**What to work on**
Print out the data that follows exactly, character for character, apart from the pictures.

**Raw data**
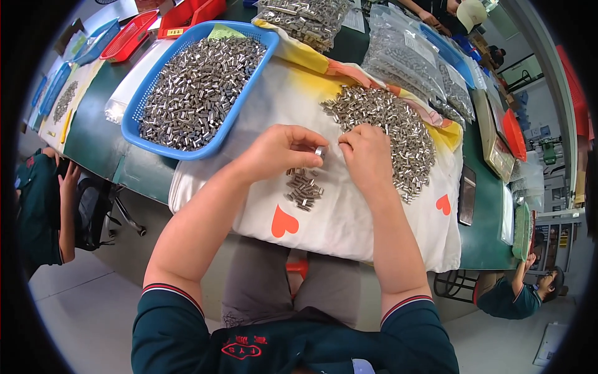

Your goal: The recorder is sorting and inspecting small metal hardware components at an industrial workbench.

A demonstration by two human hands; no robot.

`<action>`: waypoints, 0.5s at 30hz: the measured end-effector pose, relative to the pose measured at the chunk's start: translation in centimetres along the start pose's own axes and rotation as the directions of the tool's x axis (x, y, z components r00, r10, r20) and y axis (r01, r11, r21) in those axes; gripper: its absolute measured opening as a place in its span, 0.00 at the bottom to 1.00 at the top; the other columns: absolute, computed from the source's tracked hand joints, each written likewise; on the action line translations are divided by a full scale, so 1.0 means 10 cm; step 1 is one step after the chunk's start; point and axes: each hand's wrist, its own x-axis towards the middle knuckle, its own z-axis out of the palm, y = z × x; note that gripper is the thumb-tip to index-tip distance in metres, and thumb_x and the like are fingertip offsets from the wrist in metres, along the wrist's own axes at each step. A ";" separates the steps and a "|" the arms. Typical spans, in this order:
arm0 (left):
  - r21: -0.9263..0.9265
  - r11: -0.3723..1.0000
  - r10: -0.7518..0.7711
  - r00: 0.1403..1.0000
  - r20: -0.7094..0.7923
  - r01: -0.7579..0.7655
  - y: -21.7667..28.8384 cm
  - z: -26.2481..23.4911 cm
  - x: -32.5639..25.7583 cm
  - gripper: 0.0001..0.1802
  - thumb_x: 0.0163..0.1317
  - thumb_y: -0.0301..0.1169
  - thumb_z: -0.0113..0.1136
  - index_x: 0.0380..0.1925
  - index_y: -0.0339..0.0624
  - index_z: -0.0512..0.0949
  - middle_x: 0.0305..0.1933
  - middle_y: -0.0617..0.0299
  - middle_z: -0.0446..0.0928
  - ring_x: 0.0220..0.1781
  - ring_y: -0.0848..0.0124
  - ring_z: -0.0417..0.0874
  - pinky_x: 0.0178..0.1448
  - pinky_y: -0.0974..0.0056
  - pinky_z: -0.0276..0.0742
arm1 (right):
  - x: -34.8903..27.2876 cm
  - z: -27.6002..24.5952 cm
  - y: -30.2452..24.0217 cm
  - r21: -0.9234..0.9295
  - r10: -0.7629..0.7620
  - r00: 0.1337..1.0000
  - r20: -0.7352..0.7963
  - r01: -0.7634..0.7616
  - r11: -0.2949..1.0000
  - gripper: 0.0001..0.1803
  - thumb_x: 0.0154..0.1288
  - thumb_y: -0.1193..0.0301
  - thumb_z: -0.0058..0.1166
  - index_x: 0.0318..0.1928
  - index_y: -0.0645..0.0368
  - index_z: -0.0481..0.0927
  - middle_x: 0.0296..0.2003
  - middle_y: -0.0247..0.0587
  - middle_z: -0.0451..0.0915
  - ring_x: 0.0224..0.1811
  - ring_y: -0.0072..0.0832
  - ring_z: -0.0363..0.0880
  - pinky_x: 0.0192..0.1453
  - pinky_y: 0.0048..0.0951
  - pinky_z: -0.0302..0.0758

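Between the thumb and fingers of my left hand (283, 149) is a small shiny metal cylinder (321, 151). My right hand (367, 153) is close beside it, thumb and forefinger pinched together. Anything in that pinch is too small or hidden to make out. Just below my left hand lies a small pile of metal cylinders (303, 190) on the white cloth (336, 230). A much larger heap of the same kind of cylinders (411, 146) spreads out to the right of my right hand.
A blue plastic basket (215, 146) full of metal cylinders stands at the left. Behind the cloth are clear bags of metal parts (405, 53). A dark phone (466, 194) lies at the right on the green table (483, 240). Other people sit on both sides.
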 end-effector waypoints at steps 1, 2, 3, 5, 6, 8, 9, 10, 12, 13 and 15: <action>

**Solution for this problem**
Your goal: The recorder is sorting and inspecting small metal hardware components at an industrial workbench.

A demonstration by two human hands; no robot.

`<action>`: waypoints, 0.5s at 30hz: the measured end-effector pose, relative to the pose measured at the chunk's start: translation in centimetres along the start pose's own axes and rotation as the directions of the tool's x axis (x, y, z components r00, r10, r20) and y axis (r01, r11, r21) in those axes; gripper: its absolute measured opening as a place in its span, 0.00 at the bottom to 1.00 at the top; the other columns: absolute, computed from the source's tracked hand joints, each written likewise; on the action line translations are divided by a full scale, so 1.0 means 10 cm; step 1 is one step after the chunk's start; point and axes: each hand's wrist, its own x-axis towards the middle knuckle, its own z-axis out of the palm, y = z × x; note that gripper is the thumb-tip to index-tip distance in metres, and thumb_x and the like are fingertip offsets from the wrist in metres, along the wrist's own axes at each step. A ";" separates the steps and a "|" the arms. Typical spans, in this order:
arm0 (left):
  - r21: -0.9263..0.9265
  - r11: -0.3723..1.0000
  - r10: -0.7518..0.7711
  - r00: 0.1403..1.0000
  - r20: -0.7094..0.7923
  - r01: -0.7579..0.7655
  - y: -21.7667..28.8384 cm
  - z: -26.2481..23.4911 cm
  - x: -32.5639..25.7583 cm
  - gripper: 0.0001..0.1802
  - thumb_x: 0.0163..0.1317
  - thumb_y: -0.0301..0.1169
  - thumb_z: -0.0113..0.1136
  - index_x: 0.0380..0.1925
  - index_y: -0.0339..0.0624
  - index_z: -0.0512..0.0949
  - middle_x: 0.0305..0.1933
  - middle_y: -0.0617..0.0299
  - middle_z: -0.0446..0.0928
  - ring_x: 0.0220..0.1781
  - ring_y: -0.0848..0.0124
  - ring_z: -0.0417..0.0874
  - pinky_x: 0.0178..0.1448
  - pinky_y: -0.0974..0.0056
  - pinky_z: -0.0276..0.0742
arm1 (right):
  - x: -34.8903..27.2876 cm
  - z: -27.6002..24.5952 cm
  - y: -30.2452..24.0217 cm
  - r21: -0.9234..0.9295
  - r10: -0.7629..0.7620
  - r00: 0.1337..1.0000
  - r20: -0.7352..0.7963
  - r01: -0.7634..0.7616
  - r11: -0.2949..1.0000
  - gripper: 0.0001..0.1803
  - thumb_x: 0.0154..0.1288
  - thumb_y: -0.1193..0.0301
  - thumb_z: -0.0058..0.1166
  - index_x: 0.0318..0.1928
  - index_y: -0.0645..0.0368
  - index_z: -0.0481..0.0927
  - middle_x: 0.0296..0.2003
  - middle_y: -0.0247..0.0587
  - middle_z: -0.0451..0.0915
  - ring_x: 0.0224..0.1811
  - ring_y: -0.0072..0.0832
  - ring_z: -0.0363..0.0880
  - pinky_x: 0.0192..0.1453
  - pinky_y: 0.0048..0.0951
  - pinky_z: -0.0302..0.0758

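Between the thumb and fingers of my left hand (283, 149) is a small shiny metal cylinder (321, 151). My right hand (367, 153) is close beside it, thumb and forefinger pinched together. Anything in that pinch is too small or hidden to make out. Just below my left hand lies a small pile of metal cylinders (303, 190) on the white cloth (336, 230). A much larger heap of the same kind of cylinders (411, 146) spreads out to the right of my right hand.
A blue plastic basket (215, 146) full of metal cylinders stands at the left. Behind the cloth are clear bags of metal parts (405, 53). A dark phone (466, 194) lies at the right on the green table (483, 240). Other people sit on both sides.
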 end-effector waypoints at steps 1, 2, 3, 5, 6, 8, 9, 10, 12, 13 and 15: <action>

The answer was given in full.